Product: Use criteria to assess the final writing product.

  • Have writers submit reflective self-assessments with their final products. These reflective commentaries might take the form of a cover memo, criteria checklist, or reflective essay attached to the final product. (Be sure they stick to the same criteria in doing these final self-assessments.)
  • When evaluating the final work, use the same criteria you have worked with in process.
  • Resist the temptation to write extensive comments on final work; instead, just write one brief comment overviewing the writing's greatest strength and need. 

Reader Response Cycles

One Format

Note: I use the term "reader response" rather than "peer review/peer evaluation" for at least two reasons: I want students to view themselves as writers, a perspective that implies a relationship with others as readers. Also, I use these cycles primarily as opportunities for writers to get response from colleagues about their work in progress, rather than to judge one another's final work (what the expression using "peer" suggest).

In groups of three:

CYCLE 1 (30-45 minutes, 10-15 minutes per draft)
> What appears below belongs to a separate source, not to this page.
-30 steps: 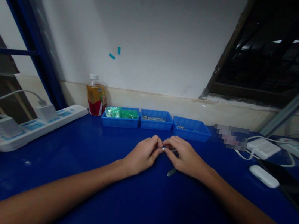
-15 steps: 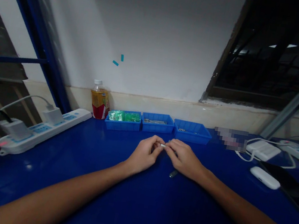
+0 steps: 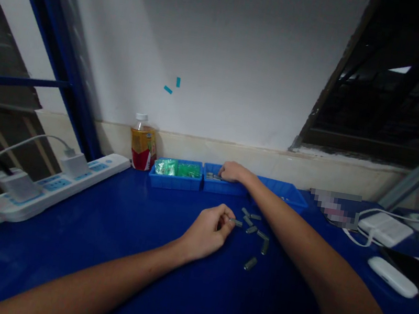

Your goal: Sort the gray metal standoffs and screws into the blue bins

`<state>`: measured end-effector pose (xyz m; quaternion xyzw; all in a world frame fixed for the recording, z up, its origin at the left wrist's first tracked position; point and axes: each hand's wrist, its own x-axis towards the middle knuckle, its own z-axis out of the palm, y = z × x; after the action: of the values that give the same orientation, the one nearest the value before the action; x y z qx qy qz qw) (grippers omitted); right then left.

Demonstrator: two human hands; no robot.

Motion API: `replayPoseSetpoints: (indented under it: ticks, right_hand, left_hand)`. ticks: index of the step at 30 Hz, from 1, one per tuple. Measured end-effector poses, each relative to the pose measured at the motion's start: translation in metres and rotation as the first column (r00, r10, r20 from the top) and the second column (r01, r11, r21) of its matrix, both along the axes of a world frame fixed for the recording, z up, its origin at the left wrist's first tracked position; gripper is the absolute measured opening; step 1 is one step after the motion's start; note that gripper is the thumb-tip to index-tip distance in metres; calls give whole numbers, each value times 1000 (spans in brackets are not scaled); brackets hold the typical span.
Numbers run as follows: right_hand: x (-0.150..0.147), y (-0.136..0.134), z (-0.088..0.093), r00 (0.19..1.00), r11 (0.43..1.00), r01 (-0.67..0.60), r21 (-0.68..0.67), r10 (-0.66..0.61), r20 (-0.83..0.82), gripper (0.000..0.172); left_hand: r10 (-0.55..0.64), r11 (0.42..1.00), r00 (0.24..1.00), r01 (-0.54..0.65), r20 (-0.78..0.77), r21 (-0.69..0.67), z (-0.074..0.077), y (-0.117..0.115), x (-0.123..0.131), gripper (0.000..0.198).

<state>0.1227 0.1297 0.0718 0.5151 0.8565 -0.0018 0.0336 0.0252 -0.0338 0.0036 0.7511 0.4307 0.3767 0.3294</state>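
Note:
My left hand [image 3: 210, 230] is closed in a pinch above the blue tabletop. From its fingertips sticks out a small grey metal cylinder [image 3: 238, 223]. To the right several similar short cylinders [image 3: 250, 263] lie scattered on the table. My right hand [image 3: 235, 172] reaches over the middle blue bin [image 3: 224, 187], its fingers curled down among small metal pieces [image 3: 212, 176]. Its fingertips are hidden, so what they grip, if anything, does not show. The right forearm passes in front of the right blue bin [image 3: 294, 196], which holds a few tiny pieces.
Green packets [image 3: 168, 166] fill the left blue bin [image 3: 175, 183]. Behind it stands a drink bottle [image 3: 143, 144]. A white power strip [image 3: 58, 183] with plugs lies on the left. At right are a white case [image 3: 392, 277], a white charger [image 3: 385, 229] and a dark phone-like slab [image 3: 407, 262].
My hands were together around a small whitish piece; now they are apart. The right hand has moved forward to the middle bin. More scattered cylinders show on the table.

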Motion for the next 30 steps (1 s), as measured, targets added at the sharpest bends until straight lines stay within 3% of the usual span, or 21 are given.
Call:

  1. Writers read aloud while others listen and follow along on draft copy.
  2. Writers take notes while others give oral feedback to each draft in answer to the following questions:
    1. In a sentence or two, how would you sum up the writer's main claim in this draft?
    2. After reading this draft, what are the main unanswered questions remaining for you as a reader? How would getting these questions answered help you?
    3. What part of this draft is clearest/most effective/interesting for you as a reader? Why?
    4. What part of this draft could be strengthened? What specific suggestions can you offer for revising it?
    5. Writer's Question (Only ONE question will be addressed; check the main one.):
       How might I strengthen my focus/thesis/?
       What part(s) need more evidence? Why?
       How might I strengthen connections between ideas?
       How might I make my word choice more concise and precise?
       What main proofreading/format concerns do you see? How might I edit them?
       Other:

CYCLE 2 (20-30 minutes)

Exchange drafts with a partner in your group; re-read with questions in mind and then write a detailed response memo giving full responses to each of the above four questions.

CYCLE 3 (5-10 minutes)

  • Read reader's responses and then:
    • Do a revising note:
      Based on information received from reader responses, how might you revise this draft? What parts would you keep? Change? Why?
    • Keep responses and revising note for revising possibilities.
    • Later, solicit more responses from more readers, including ones outside this class, such as in the Writing Center.

Note: These cycles can be done inside or outside of class time. If not enough time to do both oral response (cycle 1) and written response (cycle 2), choose one or the other. Students tend to prefer the oral route, but helps to insist that writers take notes so they will have a written record of the responses to use in revising.